Um Panorama de Contrastes
O Brasil apresenta um cenário econômico de duas velocidades. De um lado, a indústria de transformação demonstra uma notável resiliência, mantendo sua posição em rankings globais de produção e exportação, conforme aponta um estudo da Confederação Nacional da Indústria (CNI). Do outro, a infraestrutura logística do país revela uma forte concentração na Região Sudeste, um gargalo que limita o potencial de desenvolvimento de outras regiões. Essa disparidade entre a estabilidade macroeconômica e a realidade logística foi evidenciada por dados divulgados pela CNI e pelo Ministério de Portos e Aeroportos (MPor) em fevereiro de 2026, referentes aos anos de 2024 e 2025, respectivamente.
Estabilidade Industrial em um Cenário Desafiador
O estudo “Indústria no Mundo”, realizado pela CNI com base em dados da UN Comtrade e da Organização das Nações Unidas para o Desenvolvimento Industrial (Unido), mostrou que a indústria brasileira manteve sua participação de 0,92% no mercado global de exportações em 2024, ocupando a 30ª posição pelo terceiro ano consecutivo. Na produção global, o país ficou na 15ª colocação, com 1,17% de participação, apesar de uma ligeira queda de 0,01%.
Segundo Constanza Negri, gerente de comércio e integração internacional da CNI, os resultados indicam a resiliência do setor em um ambiente externo adverso. As exportações brasileiras de bens industrializados cresceram 2,7% em 2024, superando a média mundial de 2,1%, impulsionadas principalmente pelo aumento no volume exportado. Da mesma forma, o valor da produção industrial nacional cresceu 2,3%, alavancado pela recuperação da demanda doméstica.

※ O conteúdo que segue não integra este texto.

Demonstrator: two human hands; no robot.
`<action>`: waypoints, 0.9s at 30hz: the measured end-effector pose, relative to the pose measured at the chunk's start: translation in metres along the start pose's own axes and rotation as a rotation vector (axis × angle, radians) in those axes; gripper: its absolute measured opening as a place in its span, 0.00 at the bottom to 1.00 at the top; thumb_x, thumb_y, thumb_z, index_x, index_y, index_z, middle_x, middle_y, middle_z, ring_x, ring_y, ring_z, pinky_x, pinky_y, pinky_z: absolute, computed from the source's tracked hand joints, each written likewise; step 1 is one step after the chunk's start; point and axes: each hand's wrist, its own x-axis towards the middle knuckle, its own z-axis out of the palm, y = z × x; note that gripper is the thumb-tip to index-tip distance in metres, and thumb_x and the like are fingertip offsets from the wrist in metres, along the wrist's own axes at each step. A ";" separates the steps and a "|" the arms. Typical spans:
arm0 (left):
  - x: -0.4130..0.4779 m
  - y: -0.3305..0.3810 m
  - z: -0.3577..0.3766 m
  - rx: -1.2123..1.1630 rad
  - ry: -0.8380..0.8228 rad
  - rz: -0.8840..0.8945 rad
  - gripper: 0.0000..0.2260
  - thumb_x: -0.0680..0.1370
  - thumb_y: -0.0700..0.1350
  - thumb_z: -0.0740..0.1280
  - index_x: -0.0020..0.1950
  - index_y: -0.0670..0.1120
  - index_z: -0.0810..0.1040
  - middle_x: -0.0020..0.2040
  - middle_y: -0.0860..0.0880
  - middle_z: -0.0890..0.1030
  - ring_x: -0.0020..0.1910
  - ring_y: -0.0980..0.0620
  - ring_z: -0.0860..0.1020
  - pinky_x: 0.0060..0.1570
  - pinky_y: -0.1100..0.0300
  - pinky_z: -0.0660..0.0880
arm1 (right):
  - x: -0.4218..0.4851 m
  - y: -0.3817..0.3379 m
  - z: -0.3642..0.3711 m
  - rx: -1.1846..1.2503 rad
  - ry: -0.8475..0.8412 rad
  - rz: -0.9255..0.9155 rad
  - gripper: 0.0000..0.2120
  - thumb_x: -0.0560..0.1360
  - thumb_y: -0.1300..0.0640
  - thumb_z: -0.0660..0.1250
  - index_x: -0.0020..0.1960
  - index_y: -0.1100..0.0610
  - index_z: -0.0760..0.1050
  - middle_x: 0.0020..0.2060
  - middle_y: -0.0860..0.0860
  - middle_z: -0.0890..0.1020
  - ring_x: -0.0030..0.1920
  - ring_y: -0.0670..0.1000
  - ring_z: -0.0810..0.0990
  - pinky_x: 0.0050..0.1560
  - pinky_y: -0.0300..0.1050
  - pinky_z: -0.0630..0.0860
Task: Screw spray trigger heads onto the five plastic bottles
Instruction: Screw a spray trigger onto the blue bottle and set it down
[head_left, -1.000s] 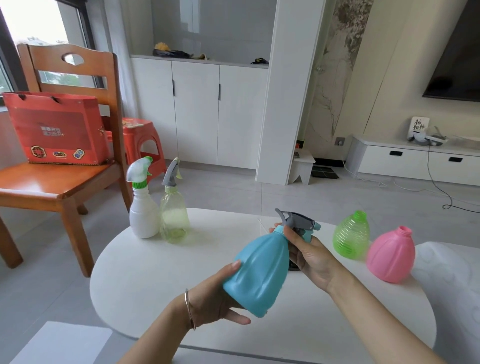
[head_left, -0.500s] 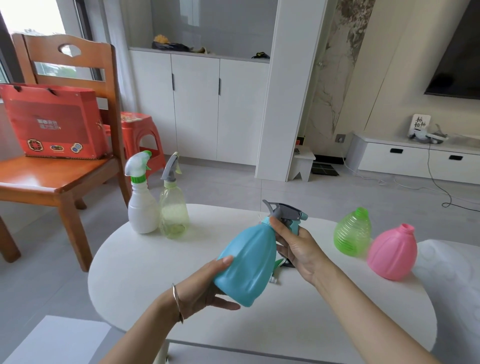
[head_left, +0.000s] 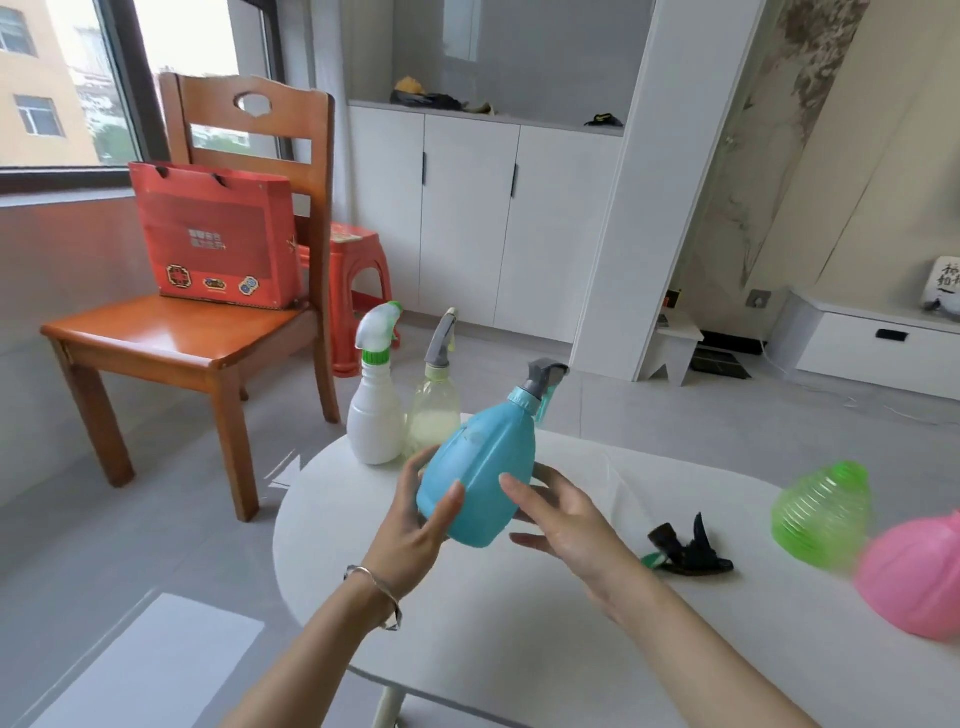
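A blue bottle (head_left: 480, 478) with a grey trigger head (head_left: 540, 379) on its neck is held tilted above the white table (head_left: 519, 613). My left hand (head_left: 415, 525) grips its lower body. My right hand (head_left: 563, 519) is beside the bottle's right side, fingers spread, holding nothing. A white bottle (head_left: 375, 410) and a clear yellowish bottle (head_left: 434, 410), both with trigger heads, stand at the table's far left. A black trigger head (head_left: 685, 548) lies loose on the table. A green bottle (head_left: 823, 512) and a pink bottle (head_left: 919, 577), both without heads, sit at the right.
A wooden chair (head_left: 176, 338) with a red box (head_left: 215, 239) on its seat stands left of the table, an orange stool (head_left: 358, 291) behind it. White cabinets (head_left: 478, 218) line the far wall.
My right hand has left the trigger head and dropped beside the blue bottle's body. The bottle has swung more upright and toward the left. The view has turned left.
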 end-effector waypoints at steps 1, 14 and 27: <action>0.001 -0.001 -0.007 0.017 0.010 0.015 0.18 0.71 0.62 0.62 0.60 0.67 0.63 0.56 0.58 0.76 0.53 0.56 0.80 0.47 0.60 0.80 | 0.006 -0.001 0.010 -0.022 0.012 -0.030 0.35 0.60 0.36 0.70 0.64 0.47 0.70 0.54 0.47 0.82 0.53 0.43 0.81 0.52 0.42 0.80; 0.025 -0.013 -0.098 0.165 0.179 0.122 0.18 0.75 0.58 0.57 0.66 0.62 0.65 0.62 0.58 0.74 0.60 0.63 0.74 0.53 0.70 0.74 | 0.092 0.016 0.090 -0.224 -0.112 -0.233 0.37 0.63 0.51 0.78 0.66 0.38 0.63 0.60 0.39 0.74 0.59 0.37 0.73 0.55 0.35 0.76; 0.017 -0.037 -0.143 0.107 0.267 -0.002 0.18 0.71 0.52 0.65 0.59 0.65 0.69 0.56 0.67 0.73 0.53 0.66 0.74 0.44 0.80 0.72 | 0.125 0.051 0.130 -0.198 -0.226 -0.215 0.28 0.68 0.48 0.74 0.62 0.33 0.64 0.63 0.36 0.72 0.65 0.37 0.69 0.59 0.35 0.73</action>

Apesar dos números positivos, o estudo também ressalta que a participação do Brasil no total mundial segue pressionada por uma tendência de perda relativa de longo prazo, iniciada na década de 1990. Ainda assim, o desempenho brasileiro se destacou frente a parceiros comerciais como Alemanha e Japão, que perderam participação no mercado global.
A Realidade da Concentração Logística no Sudeste
Em forte contraste com a estabilidade industrial, os dados do transporte aéreo de 2025, compilados pelo MPor a partir de um relatório da Agência Nacional de Aviação Civil (Anac), escancaram a centralização da infraestrutura logística. A Região Sudeste dominou o setor, concentrando sozinha 47% de todos os passageiros do mercado doméstico, totalizando 101 milhões de pessoas.
Os aeroportos de Guarulhos (SP) e Congonhas (SP) foram os principais responsáveis por esse volume, respondendo por 14,7% e 11,8% do movimento nacional, respectivamente. No mercado internacional, a concentração é ainda mais acentuada: Guarulhos e o Galeão (RJ) somaram 38,7% de todo o fluxo de passageiros. A ponte aérea Congonhas-Santos Dumont (RJ) foi a rota mais movimentada do país, com 3,9 milhões de passageiros.
Essa hegemonia não se restringe ao transporte de pessoas. No segmento de cargas, o Sudeste também lidera com folga. Guarulhos concentrou 27% de todo o mercado de carga aérea, seguido por Viracopos (SP) com 10,8%. A rota cargueira mais importante de 2025 foi entre Guarulhos e Miami (EUA), evidenciando a importância estratégica da região para o comércio exterior.
O Desafio do Desenvolvimento Equilibrado
A justaposição desses dois cenários levanta questões críticas sobre o futuro do desenvolvimento brasileiro. A resiliência da indústria, celebrada pela CNI, pode ser insuficiente para impulsionar um crescimento sustentável e equilibrado se a infraestrutura não acompanhar essa evolução de forma distribuída pelo território nacional. A concentração logística no Sudeste cria gargalos, encarece o transporte para empresas localizadas em outras regiões e limita a competitividade de polos industriais emergentes.
Para que o Brasil transforme sua estabilidade macroeconômica em um avanço consistente, é imperativo investir em soluções tecnológicas e em políticas que descentralizem a infraestrutura logística. A modernização de portos, aeroportos e malhas de transporte em outras regiões é fundamental para reduzir custos, otimizar o escoamento da produção e, finalmente, conectar os dois ritmos do país em uma única cadência de desenvolvimento integrado.